If Giannis Antetokounmpo doesn’t sign a five-year supermax extension that will fall between $220 million and $250 million, the pressure will be on Milwaukee to get him some more help.
Chris Paul looks like a lock to be traded after the Thunder let Billy Donovan leave for the Chicago Bulls, although there’s been “no traction so far—and maybe not even any talks” on a Paul trade to the Bucks, per ESPN’s Zach Lowe.
Paul would be a major upgrade at point guard over Eric Bledsoe, but it’s fair to wonder when his play will suffer a major drop-off now that he’s 35.
The Bucks would have to send a few rotation players back to match his $41.4 million salary, and the $44.2 million player option Paul holds for next season could be especially brutal if he slips in play or falls victim to injury. If Antetokounmpo chooses to go into unrestricted free agency next year, Paul’s contract could actually dissuade him from coming back.
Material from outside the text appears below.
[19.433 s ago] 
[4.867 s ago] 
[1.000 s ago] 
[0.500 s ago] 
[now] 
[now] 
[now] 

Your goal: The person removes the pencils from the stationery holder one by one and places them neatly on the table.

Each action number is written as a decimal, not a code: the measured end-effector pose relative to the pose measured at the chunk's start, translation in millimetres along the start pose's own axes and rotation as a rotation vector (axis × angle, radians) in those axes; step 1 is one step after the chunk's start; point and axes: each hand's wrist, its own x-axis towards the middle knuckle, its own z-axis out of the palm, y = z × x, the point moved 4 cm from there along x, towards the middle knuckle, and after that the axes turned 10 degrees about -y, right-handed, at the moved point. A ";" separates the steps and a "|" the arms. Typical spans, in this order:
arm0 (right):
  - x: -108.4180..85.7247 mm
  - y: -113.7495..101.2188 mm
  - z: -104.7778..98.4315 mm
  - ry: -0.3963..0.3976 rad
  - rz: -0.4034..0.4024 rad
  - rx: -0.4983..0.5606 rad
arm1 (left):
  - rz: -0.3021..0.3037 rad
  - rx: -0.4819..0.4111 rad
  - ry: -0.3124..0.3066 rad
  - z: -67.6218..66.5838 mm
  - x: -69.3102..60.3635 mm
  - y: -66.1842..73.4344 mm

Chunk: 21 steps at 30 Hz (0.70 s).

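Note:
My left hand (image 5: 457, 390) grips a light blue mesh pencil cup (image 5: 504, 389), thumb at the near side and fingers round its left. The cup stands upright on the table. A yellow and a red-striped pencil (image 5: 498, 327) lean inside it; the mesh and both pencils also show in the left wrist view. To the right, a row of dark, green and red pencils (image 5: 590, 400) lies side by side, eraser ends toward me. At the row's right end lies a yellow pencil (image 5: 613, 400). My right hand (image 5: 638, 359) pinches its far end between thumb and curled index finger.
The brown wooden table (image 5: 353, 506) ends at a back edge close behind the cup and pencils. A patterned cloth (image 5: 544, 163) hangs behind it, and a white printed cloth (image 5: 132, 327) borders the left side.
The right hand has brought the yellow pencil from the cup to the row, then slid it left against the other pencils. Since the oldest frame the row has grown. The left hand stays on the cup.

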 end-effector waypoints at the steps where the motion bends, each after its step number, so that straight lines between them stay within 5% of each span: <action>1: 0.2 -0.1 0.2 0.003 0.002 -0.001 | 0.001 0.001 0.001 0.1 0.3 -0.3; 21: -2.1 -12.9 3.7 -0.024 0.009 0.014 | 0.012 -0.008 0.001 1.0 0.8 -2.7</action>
Lowe mentions that the Bucks “are eyeing” Oladipo, although no substantive talks with Indiana have taken place.
Oladipo would be a huge improvement from Wesley Matthews as the team’s starting shooting guard, as the two-time All-Star can be a force on both sides of the ball when healthy.
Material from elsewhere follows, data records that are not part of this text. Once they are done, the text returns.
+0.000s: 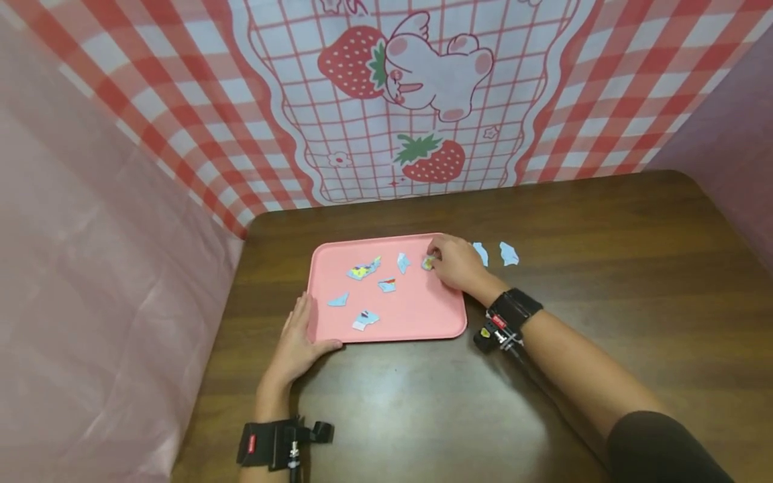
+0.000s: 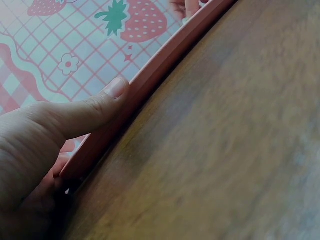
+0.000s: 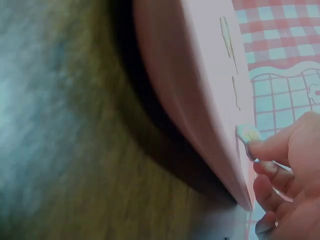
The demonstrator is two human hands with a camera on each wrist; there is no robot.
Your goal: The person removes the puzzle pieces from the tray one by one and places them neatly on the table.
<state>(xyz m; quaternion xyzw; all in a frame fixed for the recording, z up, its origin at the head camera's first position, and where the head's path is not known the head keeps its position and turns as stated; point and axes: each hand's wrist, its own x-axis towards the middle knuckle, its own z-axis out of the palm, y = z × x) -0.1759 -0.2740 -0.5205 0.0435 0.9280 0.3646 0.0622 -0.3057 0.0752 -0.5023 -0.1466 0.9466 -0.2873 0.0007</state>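
Observation:
On a pink tray [image 1: 417,315] lie several jagged, light-blue paper pieces with printed patches, among them one with yellow and purple [image 1: 362,271] and one with a red mark [image 1: 387,285]. My right hand [image 1: 455,263] reaches over the tray's right rim. Its thumb and fingertips pinch a pale blue paper piece [image 3: 247,134] with a yellow patch, tilted up in the right wrist view. My left hand [image 1: 297,345] rests against the near left corner, fingers straight along the left side. Its thumb [image 2: 100,107] lies extended along the front rim.
Two more light-blue paper pieces lie on the wooden table [image 1: 398,409] right of the tray, one at the far right [image 1: 509,253] and one beside my right hand [image 1: 481,253]. Behind the table hangs a red-and-white checked cloth [image 1: 290,134] with strawberries. A pink curtain [image 1: 90,268] borders the left.

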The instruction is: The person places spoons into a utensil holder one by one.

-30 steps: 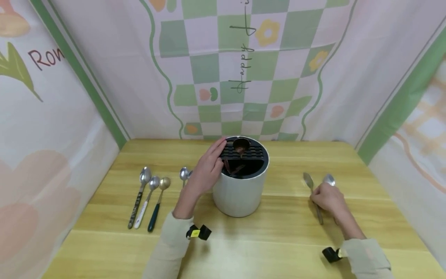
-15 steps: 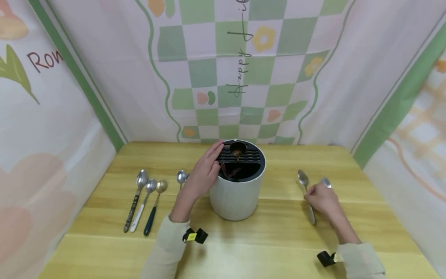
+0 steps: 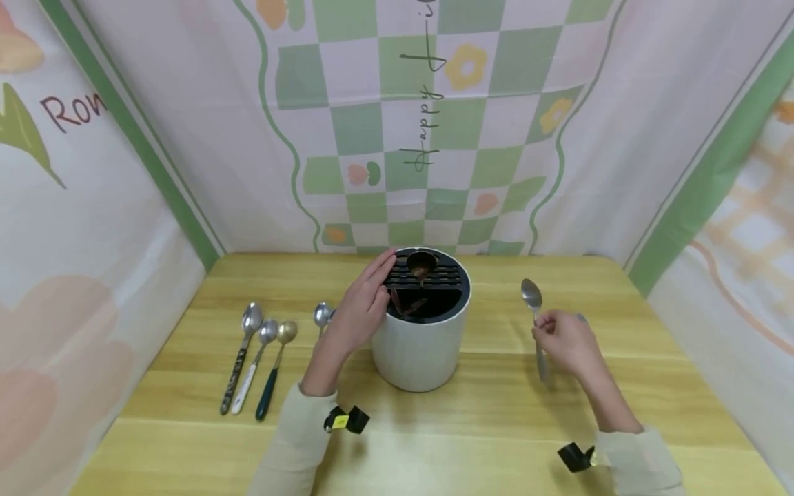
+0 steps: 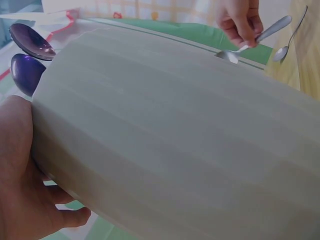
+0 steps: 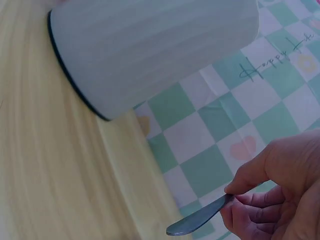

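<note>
Fabric backdrop, pale, with green checks, behind the worktop. Worktop, one, light wood grain, carrying all listed below. Cutlery holder, one, cream ribbed cylinder, black slotted insert, upright mid-worktop; dark spoon bowls project above its rim. Left hand, fingers extended against the holder's side and rim, gripping no cutlery; light, even pressure there should steady the cylinder without tipping it. Right hand, thumb and fingers clamped together on the handle of a metal spoon. This spoon, to the right of the holder and well apart from it, appears lifted off the worktop, bowl pointing away from the person. A firm pinch near mid-handle should check swivelling; a clear lift would spare the neighbouring spoon, mostly hidden beyond that hand. Spoons, three, laid side by side at left: patterned dark handle, white handle, dark green handle. Spoon, metal, partly hidden behind the left hand.
</note>
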The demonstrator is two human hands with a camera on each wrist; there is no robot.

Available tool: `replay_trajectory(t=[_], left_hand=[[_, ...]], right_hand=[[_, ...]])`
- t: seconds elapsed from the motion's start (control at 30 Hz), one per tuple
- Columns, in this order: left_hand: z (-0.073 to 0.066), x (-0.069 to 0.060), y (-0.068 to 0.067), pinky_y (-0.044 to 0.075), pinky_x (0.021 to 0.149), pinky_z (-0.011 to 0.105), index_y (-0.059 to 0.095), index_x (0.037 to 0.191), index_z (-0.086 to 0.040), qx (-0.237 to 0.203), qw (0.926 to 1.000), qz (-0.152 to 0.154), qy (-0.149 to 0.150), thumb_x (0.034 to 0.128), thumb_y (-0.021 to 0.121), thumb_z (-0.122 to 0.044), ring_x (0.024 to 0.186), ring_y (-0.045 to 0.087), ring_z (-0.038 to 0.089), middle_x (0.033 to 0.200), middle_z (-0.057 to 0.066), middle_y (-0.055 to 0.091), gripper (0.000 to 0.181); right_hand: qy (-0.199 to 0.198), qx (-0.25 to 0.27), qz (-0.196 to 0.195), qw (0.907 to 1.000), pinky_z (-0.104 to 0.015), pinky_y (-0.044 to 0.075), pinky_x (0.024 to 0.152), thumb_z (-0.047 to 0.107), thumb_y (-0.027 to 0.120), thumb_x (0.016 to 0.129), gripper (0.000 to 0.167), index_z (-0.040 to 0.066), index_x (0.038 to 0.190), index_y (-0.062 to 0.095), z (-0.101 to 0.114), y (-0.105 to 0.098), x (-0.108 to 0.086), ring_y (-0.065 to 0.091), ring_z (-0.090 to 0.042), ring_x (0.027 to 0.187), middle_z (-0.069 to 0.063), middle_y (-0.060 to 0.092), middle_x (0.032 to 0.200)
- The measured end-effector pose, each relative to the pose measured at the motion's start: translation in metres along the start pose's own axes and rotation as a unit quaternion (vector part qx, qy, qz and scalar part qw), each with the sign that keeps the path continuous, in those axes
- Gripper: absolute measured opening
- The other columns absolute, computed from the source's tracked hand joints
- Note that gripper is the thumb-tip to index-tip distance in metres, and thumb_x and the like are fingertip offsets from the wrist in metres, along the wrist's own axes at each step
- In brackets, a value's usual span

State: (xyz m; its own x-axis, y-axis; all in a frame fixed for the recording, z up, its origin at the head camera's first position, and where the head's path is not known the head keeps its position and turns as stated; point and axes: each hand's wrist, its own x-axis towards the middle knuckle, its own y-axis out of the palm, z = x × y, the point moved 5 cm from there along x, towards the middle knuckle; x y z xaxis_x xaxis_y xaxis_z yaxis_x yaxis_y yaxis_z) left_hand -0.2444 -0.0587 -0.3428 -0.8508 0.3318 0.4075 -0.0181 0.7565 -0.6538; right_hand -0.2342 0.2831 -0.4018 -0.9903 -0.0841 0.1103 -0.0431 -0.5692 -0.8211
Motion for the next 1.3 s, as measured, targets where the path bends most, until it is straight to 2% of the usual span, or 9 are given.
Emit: replay_trajectory(t=[0.17,0.3,0.43,0.67,1.03,1.3], left_hand=[[0.000,0.000,-0.001,0.027,0.123,0.040,0.034,0.154,-0.004,-0.003,1.0000,-0.004,0.002,0.0995,0.033,-0.012,0.152,0.027,0.021,0.165,0.003,0.027,0.055],[-0.001,0.000,0.000,0.028,0.123,0.039,0.034,0.154,-0.003,0.001,1.0000,-0.005,0.008,0.0995,0.033,-0.011,0.151,0.028,0.021,0.165,0.003,0.028,0.055],[-0.001,-0.001,0.000,0.028,0.123,0.038,0.034,0.153,-0.002,0.004,0.9999,-0.005,0.011,0.0994,0.033,-0.011,0.151,0.028,0.021,0.165,0.004,0.028,0.055],[-0.001,-0.001,0.000,0.028,0.123,0.038,0.035,0.153,-0.003,0.005,0.9999,-0.007,0.009,0.0995,0.032,-0.012,0.151,0.029,0.021,0.165,0.003,0.028,0.055],[-0.001,-0.001,0.000,0.027,0.124,0.040,0.031,0.155,-0.004,-0.003,1.0000,-0.002,-0.001,0.1002,0.030,-0.012,0.152,0.026,0.021,0.166,0.001,0.024,0.056],[0.000,-0.002,0.002,0.027,0.124,0.039,0.031,0.155,-0.004,-0.003,1.0000,0.003,0.005,0.0995,0.031,-0.013,0.152,0.026,0.021,0.166,0.002,0.025,0.056]], right_hand=[[-0.008,-0.002,-0.030,0.9995,-0.033,0.055,0.066,0.008,0.063,0.090,0.014,-0.005,0.095,0.065,0.017,-0.005,0.001,0.066,-0.025,0.075,-0.020,0.071,0.088],[0.007,0.012,-0.034,0.9993,-0.038,0.059,0.070,0.007,0.063,0.091,0.012,-0.004,0.096,0.065,0.025,-0.005,0.001,0.069,-0.029,0.080,-0.020,0.070,0.090],[0.011,0.023,-0.036,0.9990,-0.032,0.059,0.068,0.005,0.062,0.092,0.012,-0.005,0.098,0.064,0.032,-0.006,0.001,0.069,-0.028,0.081,-0.020,0.069,0.092],[0.006,0.029,-0.051,0.9983,-0.020,0.053,0.063,0.006,0.062,0.093,0.014,-0.005,0.101,0.063,0.041,-0.010,0.000,0.068,-0.026,0.080,-0.020,0.068,0.094],[0.006,0.037,-0.064,0.9973,-0.021,0.051,0.064,0.008,0.061,0.095,0.013,-0.004,0.101,0.062,0.052,-0.019,-0.001,0.068,-0.029,0.084,-0.020,0.068,0.095],[0.005,0.051,-0.078,0.9957,-0.018,0.052,0.063,0.006,0.061,0.095,0.011,-0.004,0.099,0.063,0.058,-0.019,-0.010,0.068,-0.030,0.084,-0.020,0.068,0.094]])
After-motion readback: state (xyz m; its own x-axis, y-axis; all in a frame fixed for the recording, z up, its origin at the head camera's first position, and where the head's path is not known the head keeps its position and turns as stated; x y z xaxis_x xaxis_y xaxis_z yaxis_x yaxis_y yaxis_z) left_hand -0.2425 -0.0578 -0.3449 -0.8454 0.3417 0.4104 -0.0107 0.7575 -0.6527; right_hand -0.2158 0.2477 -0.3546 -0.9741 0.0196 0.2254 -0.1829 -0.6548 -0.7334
The two front offices presumably have a good relationship already, stemming from the Malcolm Brogdon sign-and-trade in 2019.
Of course, trading for Oladipo comes with some serious risk. It would be easier to match his $21 million salary than Paul’s, but Oladipo will become an unrestricted free agent next season, meaning the Bucks could potentially lose two stars in the same summer.
Oladipo hasn’t looked the same since suffering a serious quad injury in January 2019, and teams may be hesitant to give up valuable assets for him until they see how he looks a few weeks into the 2020-21 season.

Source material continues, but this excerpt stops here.